• _ABOUT THIS TASK_
The required output consists solely of the lines from the top of the listing through the line containing "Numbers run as", transcribed exactly.

SOURCE MATERIAL Block Start

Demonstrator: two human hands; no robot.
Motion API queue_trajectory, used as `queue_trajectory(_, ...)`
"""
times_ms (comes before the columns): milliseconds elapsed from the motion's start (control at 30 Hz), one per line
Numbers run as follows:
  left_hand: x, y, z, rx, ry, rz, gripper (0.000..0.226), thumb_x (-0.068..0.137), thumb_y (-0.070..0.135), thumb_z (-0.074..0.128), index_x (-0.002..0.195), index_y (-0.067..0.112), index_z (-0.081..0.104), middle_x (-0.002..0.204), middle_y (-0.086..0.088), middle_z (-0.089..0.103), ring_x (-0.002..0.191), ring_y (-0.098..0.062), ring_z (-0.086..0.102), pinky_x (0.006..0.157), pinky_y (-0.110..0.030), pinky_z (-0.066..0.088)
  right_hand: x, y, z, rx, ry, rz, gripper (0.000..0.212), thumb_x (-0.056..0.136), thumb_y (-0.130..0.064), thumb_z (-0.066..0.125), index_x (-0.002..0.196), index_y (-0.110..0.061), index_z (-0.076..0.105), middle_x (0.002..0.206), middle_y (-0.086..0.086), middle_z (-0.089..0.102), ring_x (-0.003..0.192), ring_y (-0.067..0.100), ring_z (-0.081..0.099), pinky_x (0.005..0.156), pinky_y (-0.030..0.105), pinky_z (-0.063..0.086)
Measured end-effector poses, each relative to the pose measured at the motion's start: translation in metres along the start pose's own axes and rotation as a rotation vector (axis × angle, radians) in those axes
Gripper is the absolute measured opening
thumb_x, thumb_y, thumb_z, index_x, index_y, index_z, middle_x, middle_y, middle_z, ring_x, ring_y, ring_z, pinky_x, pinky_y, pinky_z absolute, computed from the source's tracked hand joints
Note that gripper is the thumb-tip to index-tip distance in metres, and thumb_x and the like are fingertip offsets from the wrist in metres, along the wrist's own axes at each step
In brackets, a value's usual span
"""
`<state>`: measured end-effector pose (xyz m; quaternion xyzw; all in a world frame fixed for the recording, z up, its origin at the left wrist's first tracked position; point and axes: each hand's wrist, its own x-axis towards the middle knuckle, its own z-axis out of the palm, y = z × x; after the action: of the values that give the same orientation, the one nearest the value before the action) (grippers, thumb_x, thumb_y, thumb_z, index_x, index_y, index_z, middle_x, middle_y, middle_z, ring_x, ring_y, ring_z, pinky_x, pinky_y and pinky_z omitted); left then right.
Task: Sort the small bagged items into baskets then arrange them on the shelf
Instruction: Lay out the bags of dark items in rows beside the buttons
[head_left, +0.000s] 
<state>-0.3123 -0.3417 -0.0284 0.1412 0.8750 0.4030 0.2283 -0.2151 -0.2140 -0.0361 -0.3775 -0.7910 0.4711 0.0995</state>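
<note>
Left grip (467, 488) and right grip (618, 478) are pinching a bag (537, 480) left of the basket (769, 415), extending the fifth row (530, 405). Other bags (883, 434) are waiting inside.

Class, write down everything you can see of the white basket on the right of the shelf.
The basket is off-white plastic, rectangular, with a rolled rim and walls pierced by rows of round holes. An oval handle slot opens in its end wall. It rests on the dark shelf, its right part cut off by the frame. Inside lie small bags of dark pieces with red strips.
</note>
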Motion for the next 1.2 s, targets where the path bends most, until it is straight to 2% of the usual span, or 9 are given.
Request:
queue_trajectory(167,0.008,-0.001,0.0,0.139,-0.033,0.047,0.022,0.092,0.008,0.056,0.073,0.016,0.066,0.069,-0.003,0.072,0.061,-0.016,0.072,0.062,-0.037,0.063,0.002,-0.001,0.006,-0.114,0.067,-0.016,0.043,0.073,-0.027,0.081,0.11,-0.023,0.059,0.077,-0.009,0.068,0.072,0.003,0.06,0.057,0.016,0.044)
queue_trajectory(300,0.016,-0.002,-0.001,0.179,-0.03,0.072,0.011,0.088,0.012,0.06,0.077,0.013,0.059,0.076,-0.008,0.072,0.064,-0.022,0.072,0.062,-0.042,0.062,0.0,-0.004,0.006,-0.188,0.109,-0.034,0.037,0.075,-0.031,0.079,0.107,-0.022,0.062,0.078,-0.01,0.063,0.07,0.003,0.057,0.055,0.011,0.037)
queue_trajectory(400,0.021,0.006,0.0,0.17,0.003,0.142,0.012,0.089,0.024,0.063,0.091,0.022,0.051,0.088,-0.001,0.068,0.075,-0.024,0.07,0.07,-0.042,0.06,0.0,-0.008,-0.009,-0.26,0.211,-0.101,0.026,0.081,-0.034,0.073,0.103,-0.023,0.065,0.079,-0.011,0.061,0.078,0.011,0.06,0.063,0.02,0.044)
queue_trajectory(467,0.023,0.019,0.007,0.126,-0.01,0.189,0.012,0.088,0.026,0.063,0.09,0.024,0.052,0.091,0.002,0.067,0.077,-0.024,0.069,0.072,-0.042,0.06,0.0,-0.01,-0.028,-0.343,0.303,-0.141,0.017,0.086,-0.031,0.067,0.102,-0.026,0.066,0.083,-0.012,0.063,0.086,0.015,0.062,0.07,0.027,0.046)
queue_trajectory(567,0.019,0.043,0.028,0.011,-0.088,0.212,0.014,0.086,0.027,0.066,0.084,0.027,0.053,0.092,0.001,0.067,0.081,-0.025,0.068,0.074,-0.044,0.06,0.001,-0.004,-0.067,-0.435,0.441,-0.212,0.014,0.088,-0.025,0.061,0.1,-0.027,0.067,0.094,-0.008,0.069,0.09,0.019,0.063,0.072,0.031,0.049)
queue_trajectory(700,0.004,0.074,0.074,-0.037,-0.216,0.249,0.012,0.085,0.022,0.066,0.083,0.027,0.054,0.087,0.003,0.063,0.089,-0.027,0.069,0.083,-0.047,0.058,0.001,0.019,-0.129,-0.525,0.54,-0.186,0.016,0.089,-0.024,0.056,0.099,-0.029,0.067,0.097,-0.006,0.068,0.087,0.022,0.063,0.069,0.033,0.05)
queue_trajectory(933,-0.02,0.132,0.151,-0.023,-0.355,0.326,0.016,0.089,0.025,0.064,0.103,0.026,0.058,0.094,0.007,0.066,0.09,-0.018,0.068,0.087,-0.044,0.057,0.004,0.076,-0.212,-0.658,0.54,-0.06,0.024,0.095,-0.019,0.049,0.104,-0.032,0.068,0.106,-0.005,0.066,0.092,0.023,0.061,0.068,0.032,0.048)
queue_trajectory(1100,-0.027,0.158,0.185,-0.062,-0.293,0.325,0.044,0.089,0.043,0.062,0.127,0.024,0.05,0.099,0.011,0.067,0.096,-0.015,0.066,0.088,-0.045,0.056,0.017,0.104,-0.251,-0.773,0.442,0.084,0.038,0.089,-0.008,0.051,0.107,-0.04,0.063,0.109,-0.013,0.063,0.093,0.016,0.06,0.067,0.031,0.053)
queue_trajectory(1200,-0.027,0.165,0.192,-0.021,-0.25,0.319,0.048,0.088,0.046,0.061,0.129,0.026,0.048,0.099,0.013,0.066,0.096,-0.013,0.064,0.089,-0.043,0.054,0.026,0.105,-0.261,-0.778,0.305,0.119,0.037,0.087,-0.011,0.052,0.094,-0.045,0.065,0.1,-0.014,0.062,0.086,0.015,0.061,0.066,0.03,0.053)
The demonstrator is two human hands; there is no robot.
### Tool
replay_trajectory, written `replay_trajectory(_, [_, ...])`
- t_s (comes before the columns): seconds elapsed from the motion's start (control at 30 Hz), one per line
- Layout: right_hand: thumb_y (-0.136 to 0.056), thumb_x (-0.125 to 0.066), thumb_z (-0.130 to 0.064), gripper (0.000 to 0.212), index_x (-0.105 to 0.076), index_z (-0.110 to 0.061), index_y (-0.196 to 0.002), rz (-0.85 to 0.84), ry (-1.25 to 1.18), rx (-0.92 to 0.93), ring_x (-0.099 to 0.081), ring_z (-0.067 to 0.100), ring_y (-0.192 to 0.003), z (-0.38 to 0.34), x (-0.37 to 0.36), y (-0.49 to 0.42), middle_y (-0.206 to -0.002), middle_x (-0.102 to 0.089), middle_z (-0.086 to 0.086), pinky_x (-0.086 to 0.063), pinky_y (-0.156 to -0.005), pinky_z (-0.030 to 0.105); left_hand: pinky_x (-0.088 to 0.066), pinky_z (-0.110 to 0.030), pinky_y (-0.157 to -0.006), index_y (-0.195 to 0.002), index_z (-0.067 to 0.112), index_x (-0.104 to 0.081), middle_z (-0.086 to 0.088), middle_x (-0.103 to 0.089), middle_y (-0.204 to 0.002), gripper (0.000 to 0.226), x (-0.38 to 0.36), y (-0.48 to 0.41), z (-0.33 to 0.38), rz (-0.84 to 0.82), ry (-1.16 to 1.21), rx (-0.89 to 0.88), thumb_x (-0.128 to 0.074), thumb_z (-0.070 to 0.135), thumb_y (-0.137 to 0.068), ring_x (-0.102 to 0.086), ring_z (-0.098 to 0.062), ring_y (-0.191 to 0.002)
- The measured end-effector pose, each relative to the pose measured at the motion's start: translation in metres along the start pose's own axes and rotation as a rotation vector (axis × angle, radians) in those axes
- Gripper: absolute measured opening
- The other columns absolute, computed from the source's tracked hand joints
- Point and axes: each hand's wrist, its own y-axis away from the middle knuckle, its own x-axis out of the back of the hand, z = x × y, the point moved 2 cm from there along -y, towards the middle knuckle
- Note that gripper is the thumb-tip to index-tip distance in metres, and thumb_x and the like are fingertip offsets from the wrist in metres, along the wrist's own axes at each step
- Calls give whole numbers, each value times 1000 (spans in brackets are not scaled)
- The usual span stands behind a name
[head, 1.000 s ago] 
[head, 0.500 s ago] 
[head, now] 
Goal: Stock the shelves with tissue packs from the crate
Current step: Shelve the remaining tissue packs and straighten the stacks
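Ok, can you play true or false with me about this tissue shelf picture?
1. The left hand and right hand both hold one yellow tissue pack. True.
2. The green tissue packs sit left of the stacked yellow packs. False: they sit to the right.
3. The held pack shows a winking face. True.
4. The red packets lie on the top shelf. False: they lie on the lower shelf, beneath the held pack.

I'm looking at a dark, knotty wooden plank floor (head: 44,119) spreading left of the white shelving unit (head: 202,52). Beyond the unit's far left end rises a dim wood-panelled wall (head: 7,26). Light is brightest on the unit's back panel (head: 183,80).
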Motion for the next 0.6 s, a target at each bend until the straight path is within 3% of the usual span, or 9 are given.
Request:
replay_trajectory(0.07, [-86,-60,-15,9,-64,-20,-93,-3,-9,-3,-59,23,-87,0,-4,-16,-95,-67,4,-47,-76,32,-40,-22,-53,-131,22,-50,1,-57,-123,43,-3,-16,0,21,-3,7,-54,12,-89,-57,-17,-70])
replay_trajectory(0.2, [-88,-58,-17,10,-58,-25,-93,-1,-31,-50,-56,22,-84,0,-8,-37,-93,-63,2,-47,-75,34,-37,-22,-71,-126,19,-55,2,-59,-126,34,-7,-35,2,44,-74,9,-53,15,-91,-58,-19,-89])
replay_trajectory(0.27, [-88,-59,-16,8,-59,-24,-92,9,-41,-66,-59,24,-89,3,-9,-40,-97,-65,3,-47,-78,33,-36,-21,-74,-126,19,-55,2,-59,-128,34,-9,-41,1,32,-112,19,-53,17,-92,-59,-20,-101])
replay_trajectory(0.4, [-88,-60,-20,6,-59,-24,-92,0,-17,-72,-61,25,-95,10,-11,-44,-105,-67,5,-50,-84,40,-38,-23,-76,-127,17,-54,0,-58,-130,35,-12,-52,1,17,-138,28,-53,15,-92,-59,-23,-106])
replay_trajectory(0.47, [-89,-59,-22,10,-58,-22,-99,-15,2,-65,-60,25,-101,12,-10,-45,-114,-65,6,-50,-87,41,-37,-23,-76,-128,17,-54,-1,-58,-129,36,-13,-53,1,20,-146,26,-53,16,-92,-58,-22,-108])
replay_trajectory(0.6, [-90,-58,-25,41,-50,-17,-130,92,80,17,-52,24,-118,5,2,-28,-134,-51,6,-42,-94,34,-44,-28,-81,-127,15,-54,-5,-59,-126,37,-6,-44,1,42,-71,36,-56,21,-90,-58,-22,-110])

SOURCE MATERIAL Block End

• _ANSWER TO THIS TASK_
Demonstrator: two human hands; no robot.
Motion API queue_trajectory, used as `queue_trajectory(_, ...)`
"""
times_ms (comes before the columns): milliseconds elapsed from the motion's start (control at 30 Hz), one per line
Numbers run as follows:

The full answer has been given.